Labor of Division (Episode IV): Algorithm D
April 28th, 2021

Algorithm D is Knuth's celebrated multiword integer division algorithm. This post tries to make Algorithm D approachable, and also has an idea for an improvement, in the last section. A followup post provides code to take advantage of that improvement.

To build intuition, we'll use concrete base-10 values, instead of a general base and digit count like Knuth does. It should be straightforward to generalize to arbitrary bases and digit counts.

Background

The problem is dividing one big number by another big number. The numbers are big enough to require multiple "digits", where a digit is a number in some comfortable base. The examples will be base 10, but in practical applications the base is the width of a hardware divider, or sometimes half that. For example, when dividing a 256-bit number by a 128-bit number, we may pick 64-bit digits, for a base of $2^{64}$, which is huge.

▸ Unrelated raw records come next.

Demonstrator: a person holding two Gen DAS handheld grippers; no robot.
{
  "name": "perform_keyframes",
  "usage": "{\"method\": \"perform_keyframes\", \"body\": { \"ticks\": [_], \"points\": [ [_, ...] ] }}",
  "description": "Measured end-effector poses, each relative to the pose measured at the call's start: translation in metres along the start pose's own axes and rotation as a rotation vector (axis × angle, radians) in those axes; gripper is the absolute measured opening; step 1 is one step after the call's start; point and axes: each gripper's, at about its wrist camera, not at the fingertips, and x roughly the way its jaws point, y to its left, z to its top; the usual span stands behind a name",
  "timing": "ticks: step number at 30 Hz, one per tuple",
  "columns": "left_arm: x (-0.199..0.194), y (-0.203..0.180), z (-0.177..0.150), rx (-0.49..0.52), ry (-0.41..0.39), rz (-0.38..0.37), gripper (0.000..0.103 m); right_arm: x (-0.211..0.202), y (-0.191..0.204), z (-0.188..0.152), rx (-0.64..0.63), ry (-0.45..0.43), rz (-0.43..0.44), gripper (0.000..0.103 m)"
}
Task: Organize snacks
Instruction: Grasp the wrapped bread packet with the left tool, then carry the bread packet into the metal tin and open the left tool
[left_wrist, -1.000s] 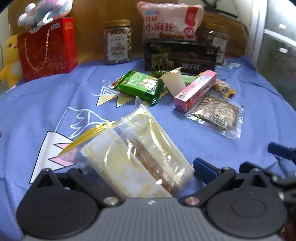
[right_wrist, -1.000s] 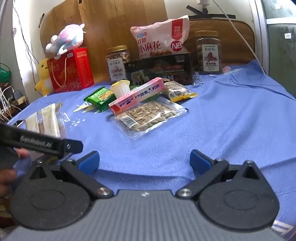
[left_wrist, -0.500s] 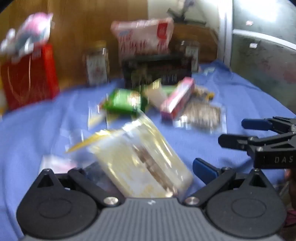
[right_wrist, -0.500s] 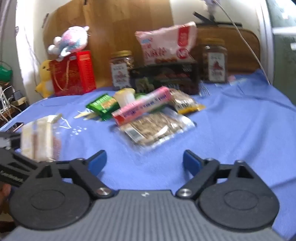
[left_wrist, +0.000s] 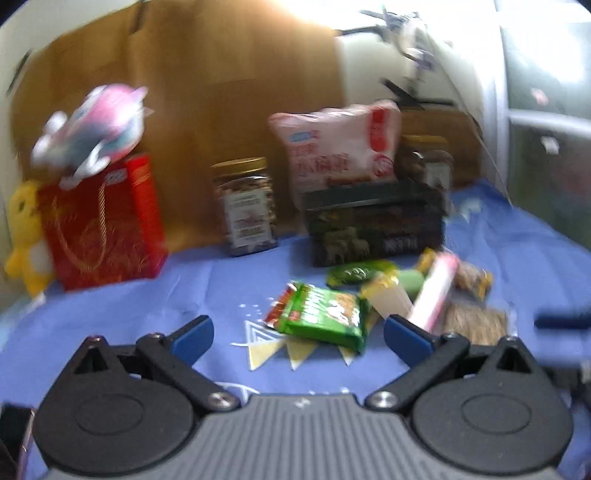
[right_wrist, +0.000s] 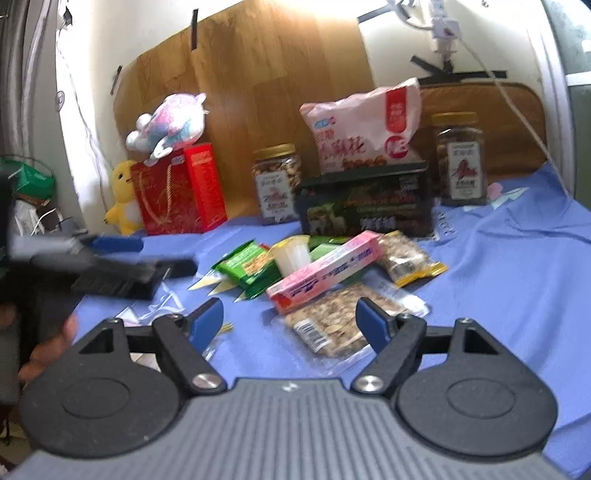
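from the left wrist view we see our left gripper (left_wrist: 298, 332) with jaws spread and bare, blurred snack pile (left_wrist: 373, 302) ahead on the blue worktop (left_wrist: 207, 295), labels unreadable, from the right wrist view our right gripper (right_wrist: 290, 325) jaws spread over the seed packet (right_wrist: 343, 321), pink box (right_wrist: 325, 275) just beyond, left gripper smeared at the left edge

A blue cloth (right_wrist: 498, 295) with white and yellow print covers the desk. Along the back stand a red gift bag (right_wrist: 177, 192), a yellow plush (right_wrist: 123, 197), two nut jars (right_wrist: 277, 184) and a dark box (right_wrist: 365, 206). In front lies a loose heap — green packet (right_wrist: 247, 266), pink box (right_wrist: 325, 273), seed pack (right_wrist: 340, 321), small yellow-edged bag (right_wrist: 406, 258).
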Motion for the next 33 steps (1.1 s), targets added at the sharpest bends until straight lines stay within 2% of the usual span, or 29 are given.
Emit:
{"method": "perform_keyframes", "body": {
  "ticks": [4, 8, 10, 12, 13, 15, 18, 21, 24, 28, 33],
  "points": [
    [-0.019, 0.030, -0.003, -0.083, 0.006, -0.123, 0.102, 0.006, 0.017, -0.006, -0.069, 0.073, 0.137, 0.081],
    [-0.028, 0.047, -0.025, -0.169, 0.131, -0.289, 0.093, 0.019, 0.036, -0.018, -0.163, 0.156, 0.215, 0.080],
    [-0.027, 0.053, -0.038, -0.229, 0.194, -0.369, 0.083, 0.024, 0.044, -0.020, -0.202, 0.179, 0.258, 0.078],
    [-0.021, 0.053, -0.046, -0.270, 0.239, -0.413, 0.067, 0.030, 0.050, -0.022, -0.241, 0.206, 0.293, 0.072],
    [-0.017, 0.052, -0.051, -0.288, 0.259, -0.435, 0.063, 0.033, 0.052, -0.022, -0.258, 0.219, 0.301, 0.069],
    [-0.010, 0.045, -0.060, -0.306, 0.290, -0.455, 0.054, 0.038, 0.057, -0.026, -0.285, 0.233, 0.307, 0.064],
    [-0.004, 0.038, -0.063, -0.304, 0.275, -0.440, 0.055, 0.040, 0.059, -0.025, -0.313, 0.225, 0.289, 0.061],
    [-0.001, 0.035, -0.054, -0.304, 0.247, -0.426, 0.053, 0.043, 0.055, -0.021, -0.298, 0.227, 0.264, 0.050],
    [0.001, 0.031, -0.035, -0.263, 0.209, -0.423, 0.053, 0.048, 0.049, -0.011, -0.278, 0.202, 0.239, 0.048],
    [0.009, 0.025, 0.000, -0.214, 0.137, -0.417, 0.053, 0.053, 0.033, 0.017, -0.228, 0.123, 0.224, 0.048],
    [0.046, 0.013, 0.061, -0.179, 0.065, -0.431, 0.055, 0.068, 0.009, 0.062, -0.233, 0.040, 0.165, 0.048]
  ]
}}
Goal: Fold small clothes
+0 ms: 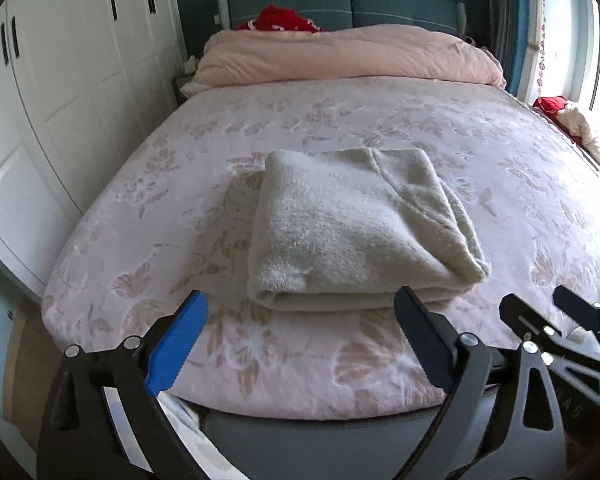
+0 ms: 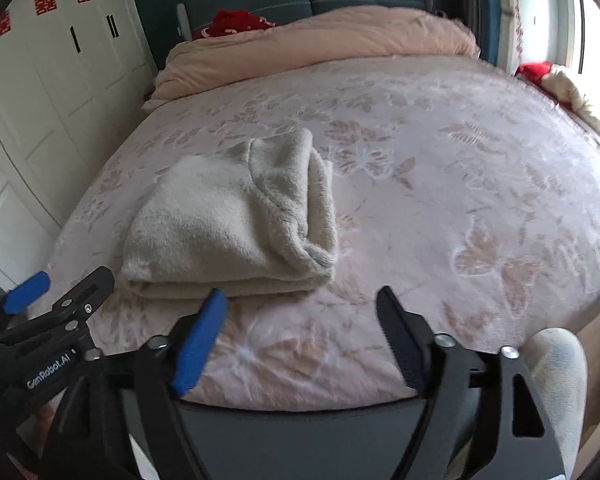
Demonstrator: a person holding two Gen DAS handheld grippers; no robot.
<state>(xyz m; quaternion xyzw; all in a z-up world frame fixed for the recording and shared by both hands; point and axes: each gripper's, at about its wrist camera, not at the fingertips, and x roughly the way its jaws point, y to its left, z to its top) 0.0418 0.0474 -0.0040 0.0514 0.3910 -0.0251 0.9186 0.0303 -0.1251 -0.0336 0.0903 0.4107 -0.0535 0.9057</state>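
Left gripper point(image 1: 302, 310) near bed edge, jaws wide apart, nothing between. Right gripper point(image 2: 302, 306) beside it, jaws wide apart too, nothing held. Folded fluffy cream-white garment point(image 1: 360, 228) lies just past both grippers, on pink flowery bedspread point(image 1: 500, 152). Farther back: rolled pale pink quilt point(image 1: 340, 56), red cloth point(image 1: 284, 20), white wardrobe doors point(image 1: 80, 60).

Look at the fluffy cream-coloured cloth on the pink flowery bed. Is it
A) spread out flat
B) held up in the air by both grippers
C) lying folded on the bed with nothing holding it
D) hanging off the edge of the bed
C: the fluffy cream-coloured cloth lies in a folded stack on the pink flowery bed, and the left gripper and right gripper are both open and empty in front of it.
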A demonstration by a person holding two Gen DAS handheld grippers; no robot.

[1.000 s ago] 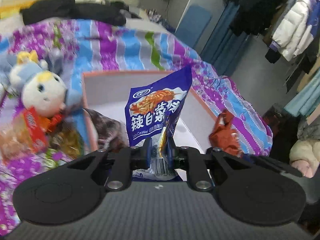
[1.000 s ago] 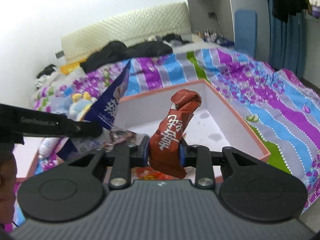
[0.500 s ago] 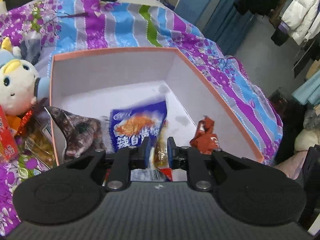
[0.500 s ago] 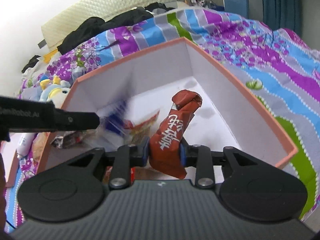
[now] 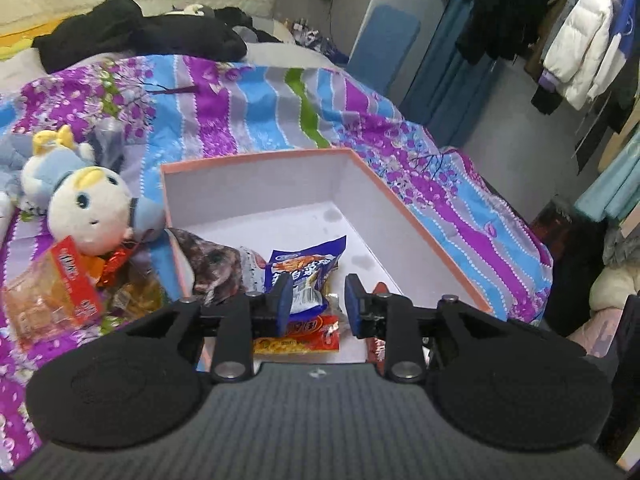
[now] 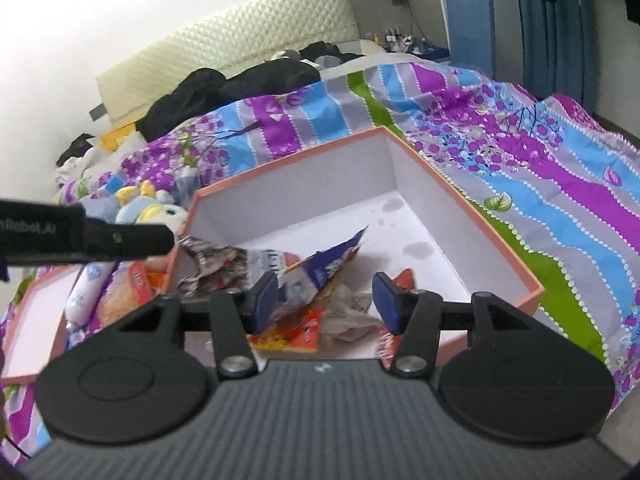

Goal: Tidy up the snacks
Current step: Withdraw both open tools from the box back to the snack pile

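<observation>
Lying in box (image 5: 384, 184), blue packet (image 5: 306, 270) writing unreadable; both hand-held grippers (image 5: 318, 298) (image 6: 326, 298) just spread, empty.

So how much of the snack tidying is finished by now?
Done: several packets, among them the blue packet, lie in the pink box. In hand: nothing; the left gripper and right gripper have just been opening, jaws empty. Left: loose snacks beside the plush toy.

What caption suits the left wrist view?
Open left gripper above blue snack packet lying in pink-rimmed white cardboard box.
</observation>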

It's hard to beat grade-school long division. In long division, we crank out the quotient digits from left to right by peeling off a prefix of the numerator, dividing that, and then using the remainder in the next step. For example:

  1. Compute 1793 ÷ 25. Start with the first three digits of the dividend, i.e. 179.
  2. 179 ÷ 25 = 7, remainder 4. Our first quotient digit is 7.
  3. Take the remainder and append ("bring down") the next digit 3 to form a new dividend 43.
  4. 43 ÷ 25 = 1, remainder of 18.
  5. Full quotient is 71 with remainder of 18.

Our dividend was four digits, but through long division we only had to divide a three digit number. This is the general irreducible step in long division: if our divisor is N digits, we must work in N+1 digit chunks from the dividend. So our simplified problem is to compute $ q = \lfloor \tfrac n d \rfloor $, where n has exactly one more digit than d, and q is a single digit. (If q were not a single digit, then we peeled off too much of the dividend; back up one digit and try again.)

Now we switch to a sub-algorithm for this simpler problem.

Estimating the quotient digit

We have an N digit denominator and an N+1 digit numerator; the quotient q is a single digit. How do we find it?

The big idea is to "zero out" the low digits: keep top two from the numerator, and top one from the denominator. For example, instead of $\lfloor \tfrac {2356} {395} \rfloor$, compute $\lfloor \tfrac {2300} {300} \rfloor$, which is the same as $\lfloor \tfrac {23} {3} \rfloor$, which is easy. We hope that this new "estimate" quotient, q̂ will be close to q, and so help us find q:

$$\require{enclose} q = \lfloor \tfrac {2356} {395} \rfloor \\ \hat{q} = \lfloor \tfrac {23\enclose{downdiagonalstrike}{56}} {3\enclose{downdiagonalstrike}{95}} \rfloor = \lfloor \tfrac {2300} {300} \rfloor = \lfloor \tfrac {23} {3} \rfloor = 7\\ q \stackrel{?}{\approx} 7 $$

How close is q̂ to q? We'll try to bound the error: let's make q̂ as far off as possible, in both directions.

Is q̂ too small?

We'll try to make q̂ smaller than q. (Spoiler: we can't.)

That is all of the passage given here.